> Task prompt:
What you return must be an exact copy of the lines in the listing below between the line holding "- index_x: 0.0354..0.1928" and the line holding "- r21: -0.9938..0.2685", inclusive, and nothing more.

> Recorded information:
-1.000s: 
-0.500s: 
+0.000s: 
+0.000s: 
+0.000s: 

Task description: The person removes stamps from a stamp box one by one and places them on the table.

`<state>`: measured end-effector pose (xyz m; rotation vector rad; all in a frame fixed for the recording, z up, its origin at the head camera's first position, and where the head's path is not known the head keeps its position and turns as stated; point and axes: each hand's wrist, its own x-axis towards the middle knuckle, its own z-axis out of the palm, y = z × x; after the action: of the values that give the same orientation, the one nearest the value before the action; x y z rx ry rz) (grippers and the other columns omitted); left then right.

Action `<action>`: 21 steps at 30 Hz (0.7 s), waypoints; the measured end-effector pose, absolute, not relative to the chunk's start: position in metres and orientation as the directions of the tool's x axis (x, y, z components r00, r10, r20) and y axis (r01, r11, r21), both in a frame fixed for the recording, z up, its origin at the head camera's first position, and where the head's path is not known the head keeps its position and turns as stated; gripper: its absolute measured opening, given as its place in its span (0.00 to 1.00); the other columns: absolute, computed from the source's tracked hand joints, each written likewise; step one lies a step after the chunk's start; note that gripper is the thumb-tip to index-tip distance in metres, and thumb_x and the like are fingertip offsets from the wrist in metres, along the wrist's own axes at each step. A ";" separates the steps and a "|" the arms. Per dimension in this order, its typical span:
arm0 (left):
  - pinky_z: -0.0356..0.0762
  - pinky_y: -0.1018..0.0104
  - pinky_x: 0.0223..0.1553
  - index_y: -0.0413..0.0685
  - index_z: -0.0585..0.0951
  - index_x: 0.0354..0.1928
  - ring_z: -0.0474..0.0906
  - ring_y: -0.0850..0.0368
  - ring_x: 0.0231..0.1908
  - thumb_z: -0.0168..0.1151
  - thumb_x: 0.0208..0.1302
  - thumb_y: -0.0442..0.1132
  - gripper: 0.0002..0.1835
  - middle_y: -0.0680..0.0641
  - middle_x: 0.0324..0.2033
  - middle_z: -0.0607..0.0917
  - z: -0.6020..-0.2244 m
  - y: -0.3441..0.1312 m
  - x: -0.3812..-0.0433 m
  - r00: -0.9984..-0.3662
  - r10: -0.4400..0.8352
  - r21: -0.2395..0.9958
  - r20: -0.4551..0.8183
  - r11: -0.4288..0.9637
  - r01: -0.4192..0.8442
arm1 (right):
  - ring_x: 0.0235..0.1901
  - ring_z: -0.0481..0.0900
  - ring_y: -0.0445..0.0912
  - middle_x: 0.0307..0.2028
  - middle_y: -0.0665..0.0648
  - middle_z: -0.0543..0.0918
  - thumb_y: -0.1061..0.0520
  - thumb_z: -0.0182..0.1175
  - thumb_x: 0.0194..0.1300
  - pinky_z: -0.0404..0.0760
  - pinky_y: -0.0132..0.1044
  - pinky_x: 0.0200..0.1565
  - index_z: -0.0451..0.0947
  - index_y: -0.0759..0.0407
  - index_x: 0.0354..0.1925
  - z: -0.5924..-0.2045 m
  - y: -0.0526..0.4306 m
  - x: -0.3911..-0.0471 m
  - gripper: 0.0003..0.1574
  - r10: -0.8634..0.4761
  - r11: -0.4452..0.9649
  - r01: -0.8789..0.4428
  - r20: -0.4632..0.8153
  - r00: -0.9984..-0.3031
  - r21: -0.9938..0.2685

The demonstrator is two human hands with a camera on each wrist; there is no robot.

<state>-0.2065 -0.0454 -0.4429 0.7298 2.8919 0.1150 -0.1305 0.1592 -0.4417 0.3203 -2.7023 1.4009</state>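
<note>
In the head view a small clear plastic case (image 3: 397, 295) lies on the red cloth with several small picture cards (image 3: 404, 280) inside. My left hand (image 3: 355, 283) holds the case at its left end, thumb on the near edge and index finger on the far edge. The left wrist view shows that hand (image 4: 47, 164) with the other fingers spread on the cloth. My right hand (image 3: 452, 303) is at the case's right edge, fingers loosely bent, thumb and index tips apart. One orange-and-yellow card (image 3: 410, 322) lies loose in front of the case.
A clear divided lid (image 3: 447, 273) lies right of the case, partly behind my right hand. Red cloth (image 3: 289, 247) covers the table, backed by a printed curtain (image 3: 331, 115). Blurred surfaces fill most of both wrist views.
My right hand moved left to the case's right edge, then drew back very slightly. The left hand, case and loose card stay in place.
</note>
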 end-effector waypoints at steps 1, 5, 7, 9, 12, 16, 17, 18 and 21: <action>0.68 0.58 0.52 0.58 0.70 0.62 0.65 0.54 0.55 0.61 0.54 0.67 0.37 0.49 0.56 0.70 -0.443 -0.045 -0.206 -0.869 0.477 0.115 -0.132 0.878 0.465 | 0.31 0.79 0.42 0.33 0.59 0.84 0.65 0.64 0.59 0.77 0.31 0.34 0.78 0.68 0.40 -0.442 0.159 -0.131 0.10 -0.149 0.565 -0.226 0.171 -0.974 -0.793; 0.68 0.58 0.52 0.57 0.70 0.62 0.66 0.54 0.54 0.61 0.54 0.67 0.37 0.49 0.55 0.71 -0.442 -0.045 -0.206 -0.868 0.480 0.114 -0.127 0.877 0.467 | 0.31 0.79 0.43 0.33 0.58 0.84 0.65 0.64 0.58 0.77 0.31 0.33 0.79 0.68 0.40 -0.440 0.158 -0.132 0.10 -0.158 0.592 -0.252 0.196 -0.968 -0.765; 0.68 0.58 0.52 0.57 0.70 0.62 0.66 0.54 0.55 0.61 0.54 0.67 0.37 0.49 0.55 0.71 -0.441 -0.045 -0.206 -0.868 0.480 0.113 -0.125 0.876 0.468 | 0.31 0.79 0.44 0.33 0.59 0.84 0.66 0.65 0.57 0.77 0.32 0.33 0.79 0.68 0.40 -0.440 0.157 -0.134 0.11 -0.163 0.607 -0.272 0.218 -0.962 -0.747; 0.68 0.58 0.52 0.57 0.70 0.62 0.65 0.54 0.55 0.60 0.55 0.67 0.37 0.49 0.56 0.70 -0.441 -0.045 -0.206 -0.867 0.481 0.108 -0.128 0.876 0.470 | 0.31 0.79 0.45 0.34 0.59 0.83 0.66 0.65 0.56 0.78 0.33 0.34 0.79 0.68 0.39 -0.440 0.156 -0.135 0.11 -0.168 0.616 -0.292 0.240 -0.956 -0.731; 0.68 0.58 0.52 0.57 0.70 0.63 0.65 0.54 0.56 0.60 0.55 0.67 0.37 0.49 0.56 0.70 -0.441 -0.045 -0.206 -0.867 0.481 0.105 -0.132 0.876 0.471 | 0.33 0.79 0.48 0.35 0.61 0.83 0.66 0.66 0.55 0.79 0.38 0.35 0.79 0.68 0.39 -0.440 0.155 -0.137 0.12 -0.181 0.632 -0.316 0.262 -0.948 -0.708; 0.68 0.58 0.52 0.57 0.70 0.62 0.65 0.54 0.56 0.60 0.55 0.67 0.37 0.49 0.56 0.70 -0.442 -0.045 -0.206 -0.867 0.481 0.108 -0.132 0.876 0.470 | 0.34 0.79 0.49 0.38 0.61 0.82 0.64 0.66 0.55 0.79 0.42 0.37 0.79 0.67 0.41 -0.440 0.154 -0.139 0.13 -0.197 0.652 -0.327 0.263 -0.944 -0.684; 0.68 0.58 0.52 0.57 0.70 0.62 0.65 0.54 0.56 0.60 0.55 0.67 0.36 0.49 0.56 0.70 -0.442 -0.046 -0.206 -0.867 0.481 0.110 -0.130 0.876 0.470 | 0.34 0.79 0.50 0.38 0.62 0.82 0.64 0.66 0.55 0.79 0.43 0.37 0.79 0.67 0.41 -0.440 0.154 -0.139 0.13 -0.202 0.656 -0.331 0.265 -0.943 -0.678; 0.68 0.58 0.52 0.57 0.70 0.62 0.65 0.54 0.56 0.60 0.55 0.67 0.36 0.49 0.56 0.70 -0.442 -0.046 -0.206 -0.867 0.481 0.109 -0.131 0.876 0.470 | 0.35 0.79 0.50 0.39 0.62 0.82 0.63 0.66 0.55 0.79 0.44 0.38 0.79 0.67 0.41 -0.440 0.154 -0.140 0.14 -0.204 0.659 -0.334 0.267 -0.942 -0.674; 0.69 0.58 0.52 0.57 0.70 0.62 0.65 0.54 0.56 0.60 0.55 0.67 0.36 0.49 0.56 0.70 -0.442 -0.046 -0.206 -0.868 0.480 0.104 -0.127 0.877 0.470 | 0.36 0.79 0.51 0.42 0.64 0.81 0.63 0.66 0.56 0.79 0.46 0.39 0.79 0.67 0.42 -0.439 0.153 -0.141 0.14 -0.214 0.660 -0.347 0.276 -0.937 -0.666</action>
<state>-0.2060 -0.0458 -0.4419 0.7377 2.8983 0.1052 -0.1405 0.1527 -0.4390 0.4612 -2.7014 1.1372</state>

> Response to the task:
  - index_x: 0.0354..0.1928
  - ring_z: -0.0474..0.0906
  - ring_y: -0.0850..0.0368
  - ring_x: 0.0231..0.1908
  - thumb_z: -0.0168..0.1151
  - thumb_x: 0.0208..0.1302
  - thumb_y: -0.0442..0.1132
  - gripper: 0.0002..0.1835
  - middle_y: -0.0680..0.0641
  - middle_x: 0.0324..0.2033
  - middle_z: -0.0607..0.0917
  - z: -0.6020..-0.2244 m
  - y: -0.3441..0.1312 m
  - x: -0.3812..-0.0433 m
  - r00: -0.9984..-0.3662
  - r10: -0.4400..0.8352
  - r21: -0.2395..0.9958
  - r20: -0.4551..0.8183
  - r11: -0.4288..0.9637
  - r01: -0.4192..0.8442
arm1 (right):
  - ring_x: 0.0235..0.1901
  - ring_z: -0.0481..0.0900
  - ring_y: -0.0445..0.0912
  - middle_x: 0.0307..0.2028
  - middle_y: -0.0665..0.0648
  - middle_z: -0.0543..0.0918
  - thumb_y: -0.1061..0.0520
  - thumb_z: -0.0182..0.1175
  - thumb_x: 0.0194..0.1300
  - pinky_z: -0.0404..0.0760
  - pinky_y: -0.0132..0.1044
  - pinky_x: 0.0200..0.1565
  - index_z: -0.0451..0.0947
  - index_y: -0.0759..0.0407
  - index_x: 0.0354..0.1925
  - z: -0.5924..-0.2045 m
  - y: -0.0526..0.4306 m
  - x: -0.3911..-0.0471 m
  - gripper: 0.0003..0.1574
  - r10: -0.8634..0.4761
  - r11: -0.4452..0.9649
  - r01: -0.8789..0.4428
  - r20: -0.4632..0.8153
  - r00: -0.9984..-0.3031
  - r21: -0.9938..0.2685

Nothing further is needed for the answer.